What you should do: Run through the records and show each line that includes the string "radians".

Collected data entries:
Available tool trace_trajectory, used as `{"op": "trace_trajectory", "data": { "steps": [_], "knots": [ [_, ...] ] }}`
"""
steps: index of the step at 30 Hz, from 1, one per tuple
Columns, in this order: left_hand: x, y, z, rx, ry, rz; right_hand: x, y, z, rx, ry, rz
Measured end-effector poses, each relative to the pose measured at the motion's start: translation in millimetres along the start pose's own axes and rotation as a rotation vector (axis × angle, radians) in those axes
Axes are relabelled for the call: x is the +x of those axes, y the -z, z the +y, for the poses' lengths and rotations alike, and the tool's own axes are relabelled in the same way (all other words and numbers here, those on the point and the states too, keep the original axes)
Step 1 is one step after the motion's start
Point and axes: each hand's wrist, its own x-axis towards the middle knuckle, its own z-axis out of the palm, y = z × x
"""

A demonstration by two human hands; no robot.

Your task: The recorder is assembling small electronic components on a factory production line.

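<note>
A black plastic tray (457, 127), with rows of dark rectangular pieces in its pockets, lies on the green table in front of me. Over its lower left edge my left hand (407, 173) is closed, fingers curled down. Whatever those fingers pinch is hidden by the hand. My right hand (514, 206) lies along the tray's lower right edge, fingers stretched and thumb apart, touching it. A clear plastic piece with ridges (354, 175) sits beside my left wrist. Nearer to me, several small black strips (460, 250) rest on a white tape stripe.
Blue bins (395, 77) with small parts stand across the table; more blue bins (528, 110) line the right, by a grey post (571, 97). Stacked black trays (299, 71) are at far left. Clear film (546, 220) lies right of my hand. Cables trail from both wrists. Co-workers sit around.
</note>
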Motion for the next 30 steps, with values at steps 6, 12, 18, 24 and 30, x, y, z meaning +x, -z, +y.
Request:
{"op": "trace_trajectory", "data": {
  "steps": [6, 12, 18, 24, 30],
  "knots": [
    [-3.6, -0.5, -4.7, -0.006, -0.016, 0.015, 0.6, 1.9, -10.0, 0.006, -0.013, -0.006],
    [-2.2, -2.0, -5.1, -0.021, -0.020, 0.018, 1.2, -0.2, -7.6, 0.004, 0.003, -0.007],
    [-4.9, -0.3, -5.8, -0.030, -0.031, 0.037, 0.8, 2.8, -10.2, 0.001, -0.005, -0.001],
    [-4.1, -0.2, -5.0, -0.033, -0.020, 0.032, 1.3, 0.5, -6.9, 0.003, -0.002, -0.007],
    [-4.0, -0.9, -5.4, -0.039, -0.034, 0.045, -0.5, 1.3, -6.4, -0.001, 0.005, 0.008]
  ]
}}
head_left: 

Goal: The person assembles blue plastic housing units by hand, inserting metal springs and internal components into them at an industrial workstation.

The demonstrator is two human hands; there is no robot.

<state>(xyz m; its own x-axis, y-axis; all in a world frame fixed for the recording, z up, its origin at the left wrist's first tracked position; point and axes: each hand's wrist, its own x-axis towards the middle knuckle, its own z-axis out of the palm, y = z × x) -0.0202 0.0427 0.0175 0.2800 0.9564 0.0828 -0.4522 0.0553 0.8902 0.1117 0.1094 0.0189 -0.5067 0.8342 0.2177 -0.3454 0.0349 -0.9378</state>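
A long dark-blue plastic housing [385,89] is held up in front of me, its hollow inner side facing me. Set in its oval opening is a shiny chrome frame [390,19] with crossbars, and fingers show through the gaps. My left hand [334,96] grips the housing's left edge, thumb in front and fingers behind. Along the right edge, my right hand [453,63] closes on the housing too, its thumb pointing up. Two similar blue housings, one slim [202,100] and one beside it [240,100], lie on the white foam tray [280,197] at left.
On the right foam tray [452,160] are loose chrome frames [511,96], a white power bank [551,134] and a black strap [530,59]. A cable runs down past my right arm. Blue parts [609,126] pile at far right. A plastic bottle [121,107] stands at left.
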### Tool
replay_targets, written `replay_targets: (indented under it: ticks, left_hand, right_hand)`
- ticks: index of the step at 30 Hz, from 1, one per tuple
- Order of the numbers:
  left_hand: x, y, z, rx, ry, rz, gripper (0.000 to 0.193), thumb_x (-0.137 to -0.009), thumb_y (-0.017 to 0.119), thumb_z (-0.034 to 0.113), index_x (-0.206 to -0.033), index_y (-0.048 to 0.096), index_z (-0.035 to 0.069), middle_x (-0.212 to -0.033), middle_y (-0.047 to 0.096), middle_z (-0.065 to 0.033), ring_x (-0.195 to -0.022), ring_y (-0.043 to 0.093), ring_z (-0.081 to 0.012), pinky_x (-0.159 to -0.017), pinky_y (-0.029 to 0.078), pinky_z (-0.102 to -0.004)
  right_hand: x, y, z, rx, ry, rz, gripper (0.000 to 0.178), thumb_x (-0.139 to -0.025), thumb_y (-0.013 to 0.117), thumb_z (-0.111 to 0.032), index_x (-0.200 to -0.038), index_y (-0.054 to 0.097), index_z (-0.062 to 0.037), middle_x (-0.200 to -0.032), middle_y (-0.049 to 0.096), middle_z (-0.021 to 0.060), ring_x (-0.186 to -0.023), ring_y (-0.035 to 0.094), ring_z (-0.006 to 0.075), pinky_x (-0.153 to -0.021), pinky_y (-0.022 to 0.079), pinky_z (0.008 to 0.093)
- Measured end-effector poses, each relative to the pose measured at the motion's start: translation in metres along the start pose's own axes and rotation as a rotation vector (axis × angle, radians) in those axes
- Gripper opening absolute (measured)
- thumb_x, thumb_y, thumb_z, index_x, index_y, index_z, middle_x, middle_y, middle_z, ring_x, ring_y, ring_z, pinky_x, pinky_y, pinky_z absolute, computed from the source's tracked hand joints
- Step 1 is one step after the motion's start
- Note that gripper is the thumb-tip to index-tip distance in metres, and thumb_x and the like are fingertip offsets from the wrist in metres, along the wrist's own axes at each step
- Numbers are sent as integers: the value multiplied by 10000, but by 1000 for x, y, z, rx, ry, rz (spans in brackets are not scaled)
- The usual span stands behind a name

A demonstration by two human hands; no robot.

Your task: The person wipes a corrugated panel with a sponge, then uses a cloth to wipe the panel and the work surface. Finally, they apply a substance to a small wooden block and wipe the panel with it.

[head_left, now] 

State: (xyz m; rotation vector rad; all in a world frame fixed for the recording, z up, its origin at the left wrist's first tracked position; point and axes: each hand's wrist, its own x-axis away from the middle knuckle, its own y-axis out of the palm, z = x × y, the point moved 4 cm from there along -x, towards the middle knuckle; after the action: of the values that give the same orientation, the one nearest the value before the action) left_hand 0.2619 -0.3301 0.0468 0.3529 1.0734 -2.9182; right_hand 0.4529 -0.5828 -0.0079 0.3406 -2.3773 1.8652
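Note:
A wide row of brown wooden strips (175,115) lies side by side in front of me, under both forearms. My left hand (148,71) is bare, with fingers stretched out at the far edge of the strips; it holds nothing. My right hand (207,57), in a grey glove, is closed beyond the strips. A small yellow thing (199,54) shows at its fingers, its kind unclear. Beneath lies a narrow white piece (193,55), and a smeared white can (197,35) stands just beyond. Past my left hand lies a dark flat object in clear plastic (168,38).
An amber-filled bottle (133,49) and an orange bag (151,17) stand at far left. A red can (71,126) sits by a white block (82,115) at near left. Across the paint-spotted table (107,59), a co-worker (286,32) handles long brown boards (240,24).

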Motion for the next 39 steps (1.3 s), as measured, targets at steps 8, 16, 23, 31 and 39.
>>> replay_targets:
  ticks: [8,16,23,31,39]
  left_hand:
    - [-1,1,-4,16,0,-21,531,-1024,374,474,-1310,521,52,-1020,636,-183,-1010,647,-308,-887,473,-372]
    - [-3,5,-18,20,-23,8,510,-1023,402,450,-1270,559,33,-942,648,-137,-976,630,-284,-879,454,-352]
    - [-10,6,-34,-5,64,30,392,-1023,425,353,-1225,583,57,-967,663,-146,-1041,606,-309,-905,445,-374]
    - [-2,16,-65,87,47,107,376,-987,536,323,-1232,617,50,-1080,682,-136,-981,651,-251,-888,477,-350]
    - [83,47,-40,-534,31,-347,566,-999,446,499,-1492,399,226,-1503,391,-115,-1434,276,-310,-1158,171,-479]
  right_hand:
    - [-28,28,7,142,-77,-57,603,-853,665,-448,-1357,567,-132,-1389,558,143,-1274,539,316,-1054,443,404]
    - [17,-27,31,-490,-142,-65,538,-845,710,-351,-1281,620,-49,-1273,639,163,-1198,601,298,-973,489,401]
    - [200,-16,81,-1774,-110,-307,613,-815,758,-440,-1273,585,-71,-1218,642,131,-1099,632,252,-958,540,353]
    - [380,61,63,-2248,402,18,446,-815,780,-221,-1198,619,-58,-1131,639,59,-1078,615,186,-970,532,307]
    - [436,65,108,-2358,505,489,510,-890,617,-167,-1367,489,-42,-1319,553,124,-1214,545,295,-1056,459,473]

Answer box:
Measured end-effector poses, each relative to the pose measured at the motion's start: translation in millimetres along the start pose's own axes and rotation as a rotation vector (axis × angle, radians) in those axes
- Measured end-effector poses, each relative to the pose measured at the motion's start: translation in metres along the start pose's own axes and rotation as a rotation vector (axis × angle, radians) in those axes

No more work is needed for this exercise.